I wish I had been the one that had written the article below…but I was not. It was brilliantly written by a gentleman who had been a political producer for the “CBS Evening News with Katie Couric.” The title is:
Palin Has Reached Her “Sell by Date”
By BRIAN GOLDSMITH | 11/13/08 8:58 AM EST
This week in Miami, the Republican Governors’ Association convenes its annual meeting — a gathering that is both post-mortem for 2008 and prenatum for 2012. Traditionally, when a party’s Washington wing fails to win the election, its governors swoop in, ready to critique the mistakes of Sens. McCain/Kerry/Dole/McGovern — and eager to promote themselves for the next time around.
All the stars of the new GOP constellation are there: Gov. Bobby Jindal of Louisiana, Gov. Tim Pawlenty of Minnesota, Gov. Mark Sanford of South Carolina, and — today’s headliner — Gov. Sarah Palin of Alaska. But if John McCain was the problem, is his former running mate the solution?
It doesn’t matter whether Palin was “a joy to work with,” as McCain aides said publicly, or a “diva” and a “whack job,” as some said privately. It doesn’t matter whether she decided to buy the $150,000 in new clothes, or the Republican National Committee bought them for her. What matters is her real and measurable effect on the broader American public. And if Sarah Palin were a cereal, she’d be rushed off the shelf.

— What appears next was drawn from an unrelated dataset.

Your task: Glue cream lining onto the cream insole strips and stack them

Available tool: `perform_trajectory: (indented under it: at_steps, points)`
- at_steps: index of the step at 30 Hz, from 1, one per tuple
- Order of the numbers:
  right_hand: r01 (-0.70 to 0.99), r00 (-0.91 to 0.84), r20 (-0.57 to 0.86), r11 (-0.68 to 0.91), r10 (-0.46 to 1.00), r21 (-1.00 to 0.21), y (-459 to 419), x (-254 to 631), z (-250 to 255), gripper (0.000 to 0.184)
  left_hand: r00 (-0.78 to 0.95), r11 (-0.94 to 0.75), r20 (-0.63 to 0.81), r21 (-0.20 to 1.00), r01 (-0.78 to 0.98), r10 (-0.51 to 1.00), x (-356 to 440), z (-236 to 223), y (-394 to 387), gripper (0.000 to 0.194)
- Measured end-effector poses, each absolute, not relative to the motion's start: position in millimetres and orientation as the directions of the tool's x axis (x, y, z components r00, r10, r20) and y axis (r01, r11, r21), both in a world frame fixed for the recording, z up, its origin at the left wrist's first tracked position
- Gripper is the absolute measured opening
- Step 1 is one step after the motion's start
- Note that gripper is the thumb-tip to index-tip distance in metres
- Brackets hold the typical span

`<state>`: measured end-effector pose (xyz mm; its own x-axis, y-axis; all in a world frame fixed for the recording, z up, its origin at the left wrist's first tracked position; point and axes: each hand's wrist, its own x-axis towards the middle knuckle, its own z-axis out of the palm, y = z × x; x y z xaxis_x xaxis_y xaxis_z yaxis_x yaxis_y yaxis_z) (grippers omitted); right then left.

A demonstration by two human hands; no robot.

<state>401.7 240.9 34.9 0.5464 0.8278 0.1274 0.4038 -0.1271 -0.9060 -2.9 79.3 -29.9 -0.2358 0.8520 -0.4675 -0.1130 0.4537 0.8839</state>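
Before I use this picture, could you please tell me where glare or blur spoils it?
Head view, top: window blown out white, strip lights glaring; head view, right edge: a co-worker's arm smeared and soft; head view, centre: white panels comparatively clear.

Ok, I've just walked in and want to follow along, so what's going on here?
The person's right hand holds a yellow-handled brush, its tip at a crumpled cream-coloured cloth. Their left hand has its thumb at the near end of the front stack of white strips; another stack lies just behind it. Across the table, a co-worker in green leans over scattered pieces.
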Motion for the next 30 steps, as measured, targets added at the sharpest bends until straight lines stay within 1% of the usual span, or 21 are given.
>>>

Ordinarily, it’s pretty simple for reporters to judge a politician’s popularity. You look at the percentage of people who tell pollsters they have a “favorable” impression; you look at whether that number is rising or falling over time; and you look at whether the “favorable” number exceeds the “unfavorable” number.
But, seduced by big crowds, some pundits ignored the national surveys and waxed rhapsodic about Palin’s “middle-class magnetism.” They forgot that rallies are not representative of the general public. Barry Goldwater, George McGovern and Walter Mondale attracted passionately cheering throngs — and none of them cracked 42 percent of the vote.
According to CBS News polling, Palin never earned a majority favorable rating. From the Republican convention to Election Day — as more people got to know her — Palin’s favorable number dropped seven points, her unfavorable rating almost doubled, and her positive number finished no higher than her negative number. (By contrast, Barack Obama’s favorable rating surpassed his unfavorable rating by 15 points; Joe Biden’s positive-to-negative gap exceeded 20 points.)
By the end of the campaign, about one in seven Obama supporters had once backed John McCain. The biggest reason these mostly middle-class voters switched sides? The presence of Mrs. Middle-Class Magnetism on the Republican ticket.
Another way to judge Palin is by McCain’s own standards. He picked her to do two things: rally the Republican base, and attract key swing voters, including women, independents, suburbanites, and younger parents. By every conceivable measure, Palin failed.
Core Republican turnout declined 1.3 percent compared to four years ago, the Republican share of the electorate dropped five points from 2004 — and the depression of conservative voters was amplified in key states such as Ohio, where Obama won despite earning almost the same number of votes as John F. Kerry. The difference is that 300,000 people who showed up for Bush/Cheney decided to stay home for McCain/Palin.
The list goes on. Palin didn’t help among women — they went for Obama by 13 points. She didn’t help among independents — they went for Obama by 8 points. She didn’t help among suburbanites — they went for Obama by 2 points. She didn’t help among people with children under 18 — they went for Obama by 8 points. Among all these groups, the 2008 Republican ticket performed worse than any successful nominees in their party’s history.
As Palin prepares to speak to her fellow GOP governors — and to restart her political career — some Palin allies have taken to dismissing her entire performance as a national candidate. “None of it matters,” one told me. “This was McCain’s campaign, and Sarah didn’t have much to do with the outcome.” But according to an NBC News poll, Palin weighed down McCain’s candidacy more than President Bush, and more than the war in Iraq. How could that big an anchor not create a little ripple?
The rule is that nobody votes for vice president — but this may have been the year nobody voted for Sarah Palin.
Brian Goldsmith was a political producer for the “CBS Evening News with Katie Couric.”
Do you remember “Twinkies”? They were said to have an unlimited “shelf life” due to the amount of preservatives within them. They looked good and were sweet…yet, lacked any nutritional value whatsoever.